Ce moment où on s’avance vers vous et on vous demande « et quel est ton film préféré ». Et vous voilà oscillant entre dire quelque chose d’à peu près exact, et puis dire la vérité.
Dans l’à-peu-près exact, il y a tous les films et les livres plus ou moins récents, ceux que vous avez lus en étant grands. Et puis, à côté de ceux là, il y a, oui la vérité. L’oeuvre, souvent unique, qui a dessiné vos passions et vos illusions, lue et vue sans modération lorsque vous étiez enfant ou jeune adolescent. Et celle là, parfois, vous hésitez à la divulguer, tant elle vous proche, intime, et pourrait vous montrer telle que vous êtes réellement, telle que vous étiez enfant.

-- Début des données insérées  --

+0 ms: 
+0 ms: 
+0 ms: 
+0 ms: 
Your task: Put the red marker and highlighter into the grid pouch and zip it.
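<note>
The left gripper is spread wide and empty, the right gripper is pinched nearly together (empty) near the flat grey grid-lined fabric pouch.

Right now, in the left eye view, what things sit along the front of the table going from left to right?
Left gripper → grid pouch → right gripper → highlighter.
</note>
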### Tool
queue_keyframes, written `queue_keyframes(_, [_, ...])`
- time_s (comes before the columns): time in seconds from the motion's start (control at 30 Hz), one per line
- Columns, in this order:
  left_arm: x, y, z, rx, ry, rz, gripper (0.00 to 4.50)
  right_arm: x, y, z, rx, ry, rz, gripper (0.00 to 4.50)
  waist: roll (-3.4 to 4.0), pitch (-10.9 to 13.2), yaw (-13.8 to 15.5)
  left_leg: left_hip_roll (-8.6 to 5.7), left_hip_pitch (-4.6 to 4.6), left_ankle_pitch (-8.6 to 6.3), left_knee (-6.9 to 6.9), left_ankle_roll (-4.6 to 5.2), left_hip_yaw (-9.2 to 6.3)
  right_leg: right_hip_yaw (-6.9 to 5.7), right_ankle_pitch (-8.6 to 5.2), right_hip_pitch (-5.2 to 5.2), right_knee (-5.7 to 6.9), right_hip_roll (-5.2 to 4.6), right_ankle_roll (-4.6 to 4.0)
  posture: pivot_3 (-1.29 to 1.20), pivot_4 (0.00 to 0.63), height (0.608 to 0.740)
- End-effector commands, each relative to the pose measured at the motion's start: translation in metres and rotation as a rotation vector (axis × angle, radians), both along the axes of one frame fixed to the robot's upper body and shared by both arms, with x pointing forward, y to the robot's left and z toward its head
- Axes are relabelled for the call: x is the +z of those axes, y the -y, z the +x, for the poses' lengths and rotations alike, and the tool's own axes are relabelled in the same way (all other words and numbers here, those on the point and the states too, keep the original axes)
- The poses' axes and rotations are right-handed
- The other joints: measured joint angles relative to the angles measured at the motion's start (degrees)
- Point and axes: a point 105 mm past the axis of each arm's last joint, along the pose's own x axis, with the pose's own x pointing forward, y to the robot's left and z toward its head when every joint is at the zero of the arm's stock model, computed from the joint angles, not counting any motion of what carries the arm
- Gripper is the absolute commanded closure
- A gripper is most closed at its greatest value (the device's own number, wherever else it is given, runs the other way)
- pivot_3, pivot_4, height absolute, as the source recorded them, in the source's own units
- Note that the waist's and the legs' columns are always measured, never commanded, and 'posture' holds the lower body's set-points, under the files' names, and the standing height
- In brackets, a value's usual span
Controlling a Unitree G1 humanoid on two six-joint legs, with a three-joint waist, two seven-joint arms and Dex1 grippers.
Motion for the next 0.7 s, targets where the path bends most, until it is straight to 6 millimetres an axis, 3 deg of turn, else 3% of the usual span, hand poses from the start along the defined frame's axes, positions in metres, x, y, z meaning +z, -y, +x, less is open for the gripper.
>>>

« C’est fou ce que tout est légèreté quand on a l’honneur d’aimer… quelle que soit l’époque tragique. Dans un océan de merde, je vis les plus belles années de ma vie. L’amour gagne contre tout. »
Voilà. Il y a 13 heures seulement, par écran interposé, l’écrivain a écrit cela sur son réseau, l’écrivain, j’ai nommé Alexandre Jardin.
Réalisateur, scénariste, producteur, issus d’études politiques où ça parle finances et économie, Alexandre Jardin fait partie des êtres qui sont pleins. Tout plein plein plein, et suffisamment courageux pour déborder et nous rassurer sur l’universalité de nos émotions.
Aujourd’hui, à 35 ans, je le dit fièrement, mon œuvre de tous les temps, et bien...c’est Fanfan.
L’oeuvre de moi petite riant et pleurant en voyant là l’amour et sa démesure à ma portée. Alors évidemment, quand on façonne son esprit sur cette vision-là, on n’en ressort pas. On aura beau se soigner en tentant d’écouter la raison, et bien non, il y aura toujours en soi ce petit quelque chose de Fanfan dont on ne guérit pas. L’importance de la légèreté, et la si fragile sincérité, y compris quand on devient plus vieux et ridé.
Dans ce livre, et puis ce film, Alexandre s’éprend et se ravise et se blesse au jeu. Au jeu des amoureux on ne peut plus sérieux. Cette histoire relatant la rencontre de deux êtres faits pour se rencontrer, Alexandre Jardin l’a transposée, l’a écrite et l'a réalisée.
Mais à côté, ça on le sait, tous il me semble, il y a la complexité, et l’âpreté. Nos vies alourdies par tout ce qu’il nous faut gérer et digérer.
Toujours est-il que ce soir, en lisant ce post là j’ai souri, rassurée. Malgré les joies écrasées, l’amour oui est bien en ce monde ce qui nous incite à y rester. Mais c’est pas gagné, je le sais. Et lui aussi, bien entendu, l’écrivain. Entre Fanfan et aujourd’hui, il y eu bien d’autres livres et douleurs. Je me rappelle, c’était je ne sais plus très bien quand, peut-être il y a 10 ans, d’une interview de lui où il disait que ce genre de grand épanchement ce n’était pas la vie. Je le sentais à ce moment plus rangé et éprouvé. Il venait d’écrire je pense sur sa famille, sur le secret qui détruit. Et pourtant le revoilà aujourd’hui, affirmant que « les contes disent la vérité », quand il s’agit d’aimer. Qu’il existe, il aime à le penser, sur cette terre une personne qui nous est destinée.
Et je terminerai par ces mots qu’il a prononcé récemment lors d’une conférence partagée par sa maison d’édition, Albin Michel, sur Youtube. Il y parle du livre à propos de son frère Allez-y. Il y a du vrai, dans cet extrait, autre chose que de l’hypocrisie.
Parlant d’Emmanuel, son frère qui s’est mis une balle au fond de la gorge il y a trente ans, il dit en tremblant :
« Dans une époque où les Emmanuel n’existent plus, même si c’est quelqu’un qui m’a foutu une trouille épouvantable, même si c’est quelqu’un qui a été extrêmement dangereux et toxique, il a
osé
être ».
A méditer. A l’heure où l’on meurt de notre conformité.